Background Checking Mobile App Marketers Warned by the FTC

The FTC wants to be certain they never issue inaccurate reports

  The FTC wants to make sure that background checking mobile apps always provide accurate data
Mobile app marketers received letters from the Federal Trade Commission (FTC) regarding a number of six mobile applications used to perform background checks. The FTC warns the companies that if their applications are used for employment screening, housing or credit purposes, they must comply with the Fair Credit Reporting Act (FCRA).

Mobile app marketers received letters from the Federal Trade Commission (FTC) regarding a number of six mobile applications used to perform background checks. The FTC warns the companies that if their applications are used for employment screening, housing or credit purposes, they must comply with the Fair Credit Reporting Act (FCRA).

Everify, marketer of Police Records app, InfoPay, that offers Criminal Pages, and Intelligator, marketer of Background Checks, Criminal Records Search, Investigate and Locate Anyone, People Search and Investigator apps all received letters from the FTC, informing them that they may be violating the FCRA.

“If you have reason to believe that your background reports are being used for employment or other FCRA purposes, you and your customers who are using your reports for such purposes must comply with the FCRA,” the letters read.

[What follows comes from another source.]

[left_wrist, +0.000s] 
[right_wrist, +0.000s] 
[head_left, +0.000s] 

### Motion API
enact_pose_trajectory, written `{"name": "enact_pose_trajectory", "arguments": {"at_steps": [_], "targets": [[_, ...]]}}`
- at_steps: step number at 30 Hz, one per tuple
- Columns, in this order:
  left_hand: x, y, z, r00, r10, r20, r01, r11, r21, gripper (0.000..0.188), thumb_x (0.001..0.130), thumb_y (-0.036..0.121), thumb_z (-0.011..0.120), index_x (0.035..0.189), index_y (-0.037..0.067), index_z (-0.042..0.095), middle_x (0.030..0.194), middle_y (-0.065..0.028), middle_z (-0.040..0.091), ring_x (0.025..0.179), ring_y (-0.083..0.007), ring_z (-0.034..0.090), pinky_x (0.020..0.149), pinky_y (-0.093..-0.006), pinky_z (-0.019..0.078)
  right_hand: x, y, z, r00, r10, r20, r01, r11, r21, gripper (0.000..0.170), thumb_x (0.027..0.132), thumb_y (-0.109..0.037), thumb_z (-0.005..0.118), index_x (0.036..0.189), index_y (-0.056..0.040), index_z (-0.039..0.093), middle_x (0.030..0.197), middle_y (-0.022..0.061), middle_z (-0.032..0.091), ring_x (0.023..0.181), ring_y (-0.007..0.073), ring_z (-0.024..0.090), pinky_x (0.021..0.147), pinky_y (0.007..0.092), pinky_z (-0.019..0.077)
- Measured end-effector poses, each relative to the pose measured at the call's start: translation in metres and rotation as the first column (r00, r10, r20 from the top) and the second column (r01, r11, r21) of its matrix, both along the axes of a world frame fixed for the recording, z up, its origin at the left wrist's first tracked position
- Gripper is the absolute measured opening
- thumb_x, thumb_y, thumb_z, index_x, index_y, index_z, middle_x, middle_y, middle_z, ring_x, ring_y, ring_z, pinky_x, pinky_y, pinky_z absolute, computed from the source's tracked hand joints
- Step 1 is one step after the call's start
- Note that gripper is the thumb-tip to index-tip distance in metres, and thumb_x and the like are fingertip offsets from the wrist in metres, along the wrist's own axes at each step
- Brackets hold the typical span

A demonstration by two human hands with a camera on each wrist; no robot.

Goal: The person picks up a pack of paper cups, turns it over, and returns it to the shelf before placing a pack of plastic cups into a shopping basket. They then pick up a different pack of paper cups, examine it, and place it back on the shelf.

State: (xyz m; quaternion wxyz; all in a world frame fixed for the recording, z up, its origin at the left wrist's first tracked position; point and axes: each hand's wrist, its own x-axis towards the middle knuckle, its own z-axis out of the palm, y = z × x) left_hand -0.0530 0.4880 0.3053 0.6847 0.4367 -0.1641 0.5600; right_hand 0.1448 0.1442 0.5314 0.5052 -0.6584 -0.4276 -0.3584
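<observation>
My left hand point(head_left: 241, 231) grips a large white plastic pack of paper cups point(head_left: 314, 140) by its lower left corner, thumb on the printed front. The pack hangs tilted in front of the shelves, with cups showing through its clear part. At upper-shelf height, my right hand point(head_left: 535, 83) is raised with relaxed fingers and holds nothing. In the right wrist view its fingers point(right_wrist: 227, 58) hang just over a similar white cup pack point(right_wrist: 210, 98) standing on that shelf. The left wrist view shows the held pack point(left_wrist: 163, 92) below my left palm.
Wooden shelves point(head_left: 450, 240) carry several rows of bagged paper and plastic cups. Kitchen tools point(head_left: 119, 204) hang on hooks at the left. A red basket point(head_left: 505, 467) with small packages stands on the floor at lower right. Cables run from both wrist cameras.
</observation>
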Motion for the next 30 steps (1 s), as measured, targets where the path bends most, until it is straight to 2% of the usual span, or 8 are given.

Some of the applications include criminal record histories, and since such information is normally used for employment and tenant screening, it’s important that it’s accurate. This is one of the actual roles of the FCRA, to ensure that the information supplied by consumer reporting organizations is accurate.

Thus far the applications in question have not been identified as reporting inaccurate information, but the FTC has sent the letters as a precaution, to make sure that the marketers are aware of the risks and that they take all the necessary measures to ensure that the reports they provide are correct.

For the time being, the FTC is only issuing warning letters, but if the companies are identified as violating the act, the Commission may take legal actions against them, and even fine them with penalties of up to $3,500 (2,500 EUR) per violation.

Hopefully, the companies that received the letters have and will continue to verify that the reports they issue are highly accurate, especially since innocent individuals may suffer because of an incorrect piece of information.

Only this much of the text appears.